→ **What is expected**
Wherever a line in the data holds the word "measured", pull that line out.

+++

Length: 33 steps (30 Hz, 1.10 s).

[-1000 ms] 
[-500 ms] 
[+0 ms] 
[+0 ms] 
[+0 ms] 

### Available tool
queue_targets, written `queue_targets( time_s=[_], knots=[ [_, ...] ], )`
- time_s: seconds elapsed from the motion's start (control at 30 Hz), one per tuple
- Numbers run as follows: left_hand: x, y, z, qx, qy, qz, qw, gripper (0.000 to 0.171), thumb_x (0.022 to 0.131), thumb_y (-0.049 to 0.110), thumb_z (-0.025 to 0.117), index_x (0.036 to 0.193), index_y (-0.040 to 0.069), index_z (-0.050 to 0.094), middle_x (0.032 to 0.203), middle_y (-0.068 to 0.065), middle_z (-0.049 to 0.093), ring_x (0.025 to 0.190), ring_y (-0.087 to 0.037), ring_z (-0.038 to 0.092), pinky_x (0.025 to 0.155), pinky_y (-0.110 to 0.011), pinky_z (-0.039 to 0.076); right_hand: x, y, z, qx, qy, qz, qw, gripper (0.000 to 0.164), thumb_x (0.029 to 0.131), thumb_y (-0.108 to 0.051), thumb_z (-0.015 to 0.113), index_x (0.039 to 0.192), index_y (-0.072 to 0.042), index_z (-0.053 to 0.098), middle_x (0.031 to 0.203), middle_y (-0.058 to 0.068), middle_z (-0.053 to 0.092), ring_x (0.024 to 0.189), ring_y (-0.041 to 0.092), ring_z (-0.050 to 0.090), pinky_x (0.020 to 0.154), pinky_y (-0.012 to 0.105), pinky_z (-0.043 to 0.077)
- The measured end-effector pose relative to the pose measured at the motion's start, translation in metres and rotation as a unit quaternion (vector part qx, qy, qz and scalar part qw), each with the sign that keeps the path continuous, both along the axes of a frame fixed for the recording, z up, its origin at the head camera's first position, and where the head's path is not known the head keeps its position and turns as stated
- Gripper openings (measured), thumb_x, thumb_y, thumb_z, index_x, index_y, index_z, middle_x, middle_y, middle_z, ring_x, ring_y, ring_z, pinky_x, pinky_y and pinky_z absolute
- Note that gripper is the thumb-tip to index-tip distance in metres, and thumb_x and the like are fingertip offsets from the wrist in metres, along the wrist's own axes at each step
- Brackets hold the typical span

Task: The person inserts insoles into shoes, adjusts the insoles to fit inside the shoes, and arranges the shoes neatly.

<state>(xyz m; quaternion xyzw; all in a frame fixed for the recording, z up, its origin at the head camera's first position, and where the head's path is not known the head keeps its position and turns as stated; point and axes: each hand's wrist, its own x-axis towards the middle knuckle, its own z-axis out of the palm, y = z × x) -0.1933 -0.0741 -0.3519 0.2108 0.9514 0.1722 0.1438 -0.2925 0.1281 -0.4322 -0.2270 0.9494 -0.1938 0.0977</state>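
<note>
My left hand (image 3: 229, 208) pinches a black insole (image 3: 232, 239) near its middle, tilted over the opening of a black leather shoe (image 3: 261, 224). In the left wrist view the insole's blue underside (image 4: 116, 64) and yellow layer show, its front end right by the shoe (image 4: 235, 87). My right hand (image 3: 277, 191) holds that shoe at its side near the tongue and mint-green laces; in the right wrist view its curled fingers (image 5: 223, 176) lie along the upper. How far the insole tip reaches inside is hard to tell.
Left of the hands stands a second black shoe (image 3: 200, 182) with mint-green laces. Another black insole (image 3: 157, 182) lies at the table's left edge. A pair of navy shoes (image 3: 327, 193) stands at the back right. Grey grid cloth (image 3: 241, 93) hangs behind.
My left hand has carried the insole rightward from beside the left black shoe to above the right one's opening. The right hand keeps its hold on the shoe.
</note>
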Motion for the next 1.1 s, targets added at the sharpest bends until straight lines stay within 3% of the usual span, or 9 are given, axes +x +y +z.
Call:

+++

→ **Reply to the exercise**
- The measured end-effector pose relative to the pose measured at the motion's start, translation in metres and rotation as a unit quaternion (vector part qx, qy, qz and scalar part qw), each with the sign that keeps the path continuous, both along the axes of a frame fixed for the recording, z up, its origin at the head camera's first position, and where the head's path is not known the head keeps its position and turns as stated
- Gripper openings (measured), thumb_x, thumb_y, thumb_z, index_x, index_y, index_z, middle_x, middle_y, middle_z, ring_x, ring_y, ring_z, pinky_x, pinky_y and pinky_z absolute

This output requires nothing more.